# How to par-boil brown rice???



## bigbubbacain (Sep 9, 2007)

I really love brown rice and I'd like to figure out how to make tabouli out of it because I think it would be better for me than bulgur wheat. Normally, when I make tabouli, I parboil the bulgur wheat and then soak it in cold water for a few hours. I know things would be different for brown rice because the grain is a lot different. Does anyone have any ideas for parboiling brown rice? How long it should go, etc.? I don't want to boil it entirely because I want it to soak in the lemon juice and olive oil later so it will have better flavor. Any thoughts on this would be greatly appreciated.


Thanks!


----------



## kitchenelf (Sep 9, 2007)

I'm not sure why you don't want to use the bulgur wheat - it is extremely good for you.  I have never soaked my bulgur wheat in cold water.  I've always mixed equal parts of boiling water and the bulgur and let sit for maybe about 30 minutes - or until absorbed.  Then make tabbouleh.  

I don't know about parboiling the rice unless you just want to keep an extra amount on hand for other things.  Once the rice is cooked I don't see why you can't just make the tabbouleh then.  I think the lemon would soak in quite nicely while it was still warm.


----------



## bigbubbacain (Sep 9, 2007)

kitchenelf said:


> I'm not sure why you don't want to use the bulgur wheat - it is extremely good for you.  I have never soaked my bulgur wheat in cold water.  I've always mixed equal parts of boiling water and the bulgur and let sit for maybe about 30 minutes - or until absorbed.  Then make tabbouleh.
> 
> I don't know about parboiling the rice unless you just want to keep an extra amount on hand for other things.  Once the rice is cooked I don't see why you can't just make the tabbouleh then.  I think the lemon would soak in quite nicely while it was still warm.

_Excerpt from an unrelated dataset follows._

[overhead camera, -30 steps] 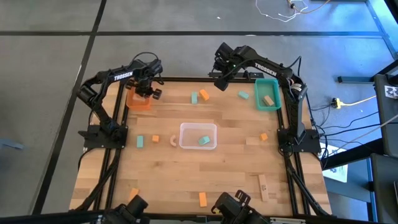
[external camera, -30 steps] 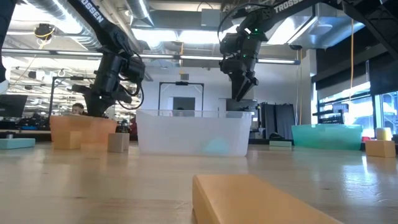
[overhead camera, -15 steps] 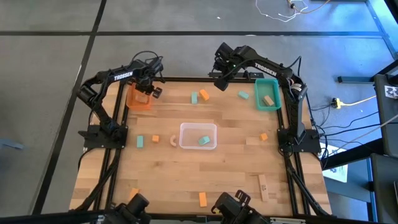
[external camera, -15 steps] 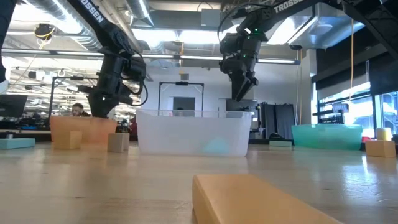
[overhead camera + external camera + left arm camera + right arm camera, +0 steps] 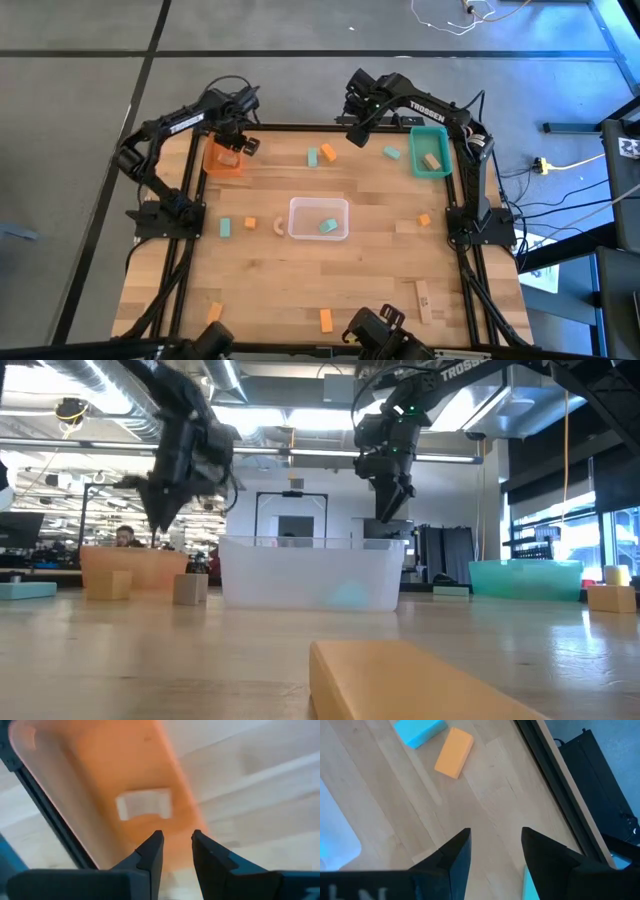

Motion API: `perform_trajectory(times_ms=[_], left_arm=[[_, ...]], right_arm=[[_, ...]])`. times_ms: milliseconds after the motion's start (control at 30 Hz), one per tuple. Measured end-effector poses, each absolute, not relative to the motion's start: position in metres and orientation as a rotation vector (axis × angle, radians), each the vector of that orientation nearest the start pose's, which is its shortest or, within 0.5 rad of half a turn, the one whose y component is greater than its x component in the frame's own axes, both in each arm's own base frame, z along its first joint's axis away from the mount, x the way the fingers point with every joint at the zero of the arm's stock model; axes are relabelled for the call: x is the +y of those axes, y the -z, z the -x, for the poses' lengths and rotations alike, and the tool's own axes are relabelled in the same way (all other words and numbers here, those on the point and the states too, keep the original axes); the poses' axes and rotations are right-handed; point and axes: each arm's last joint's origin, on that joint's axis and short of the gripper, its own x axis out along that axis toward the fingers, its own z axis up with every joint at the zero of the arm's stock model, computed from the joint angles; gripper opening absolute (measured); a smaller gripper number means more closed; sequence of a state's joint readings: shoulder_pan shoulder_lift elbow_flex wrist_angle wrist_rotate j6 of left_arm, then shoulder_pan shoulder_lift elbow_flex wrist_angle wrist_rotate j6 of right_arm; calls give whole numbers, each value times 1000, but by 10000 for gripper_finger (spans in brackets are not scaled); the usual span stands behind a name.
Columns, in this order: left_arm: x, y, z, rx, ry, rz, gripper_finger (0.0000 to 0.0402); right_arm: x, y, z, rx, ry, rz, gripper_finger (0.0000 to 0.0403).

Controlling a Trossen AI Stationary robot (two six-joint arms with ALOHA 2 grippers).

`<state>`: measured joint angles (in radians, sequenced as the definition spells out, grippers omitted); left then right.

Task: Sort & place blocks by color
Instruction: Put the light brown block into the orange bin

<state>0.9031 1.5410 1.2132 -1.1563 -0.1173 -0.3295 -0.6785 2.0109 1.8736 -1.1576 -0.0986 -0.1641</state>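
My left gripper point(image 5: 243, 144) hangs open and empty over the orange tray point(image 5: 222, 160); in the left wrist view its fingers point(image 5: 152, 851) frame a pale block point(image 5: 143, 804) lying on the tray floor. My right gripper point(image 5: 355, 134) is open and empty, raised near the far edge, above an orange block point(image 5: 453, 752) and a mint block point(image 5: 419, 731) that lie flat on the table. Other blocks lie scattered: mint point(image 5: 225, 228), orange point(image 5: 250, 224), orange point(image 5: 424, 220), mint point(image 5: 391, 153). One mint block point(image 5: 328, 226) lies in the clear tray, a tan one point(image 5: 432, 160) in the teal tray.
The clear tray point(image 5: 319, 219) sits mid-table and the teal tray point(image 5: 430, 152) at the far right corner. Near the front edge lie two orange blocks point(image 5: 326, 320), point(image 5: 215, 312) and a tan block point(image 5: 423, 300). A tan piece point(image 5: 277, 226) lies left of the clear tray.
My left gripper has risen above the orange tray and is blurred with motion in the low view. The right arm has kept still.
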Motion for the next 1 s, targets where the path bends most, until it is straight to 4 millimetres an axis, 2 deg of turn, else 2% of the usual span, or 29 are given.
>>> perform_trajectory(times_ms=[200,333,700,833,1000], left_arm=[[180,-288,-171,1143,-855,855,94],[153,-301,-182,1111,-714,812,91],[84,-304,-220,1187,-405,636,94],[64,-305,-228,1181,-358,707,94],[43,-305,-233,1178,-460,849,94]], right_arm=[[-255,-275,-321,1246,378,-338,175],[-254,-275,-320,1265,331,-290,175],[-240,-274,-314,1241,-130,-218,175],[-234,-274,-310,1241,-230,-236,175],[-232,-274,-309,1253,-240,-255,175]])
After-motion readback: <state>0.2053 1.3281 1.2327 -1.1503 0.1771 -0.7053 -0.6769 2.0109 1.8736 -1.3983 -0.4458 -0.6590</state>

Thanks for responding! As for bulgur wheat, adding boiled water always makes the grains too fluffy and soft. I have friends from Lebanon who always joke that this is "white man's tabouli". (no offense intended) I was corrected by them that most Middle Eastern cultures consume the grains on the firm side. When I soak it in cold water instead of adding boiling water, I find that it's not too tender and the small amount of water that mixes with the lemon juice and olive oil don't turn murky and cloudy. After all, it's tabouli and NOT Cream of Wheat! LOL I only added this post because I just wondered what it would take to soften brown rice without cooking it entirely. Any suggestions?


----------



## kitchenelf (Sep 9, 2007)

It still has "tooth" the way I do it - certainly not anything like cream of wheat.    Why not use hot water then?  I'm tempted to make it the way you make yours - see what the difference is.  

Why can't you just under cook the brown rice a bit?


----------



## TATTRAT (Sep 9, 2007)

You can find, more often then not, the rice that is already par boiled.


----------



## bigbubbacain (Sep 10, 2007)

kitchenelf said:


> It still has "tooth" the way I do it - certainly not anything like cream of wheat.    Why not use hot water then?  I'm tempted to make it the way you make yours - see what the difference is.
> 
> Why can't you just under cook the brown rice a bit?



Give the cold water a try. According to the recipe I follow, you soak the grain in cold water- anywhere from 30 minutes (eek!) to 2 hours. Keep time so you know when it reaches your desired tenderness. Then, drain through cheese cloth (I use a screen mesh collander lined with paper towel-cheaper) After this, the grain is ready for whatever you do in your recipe. Hope you like this.


----------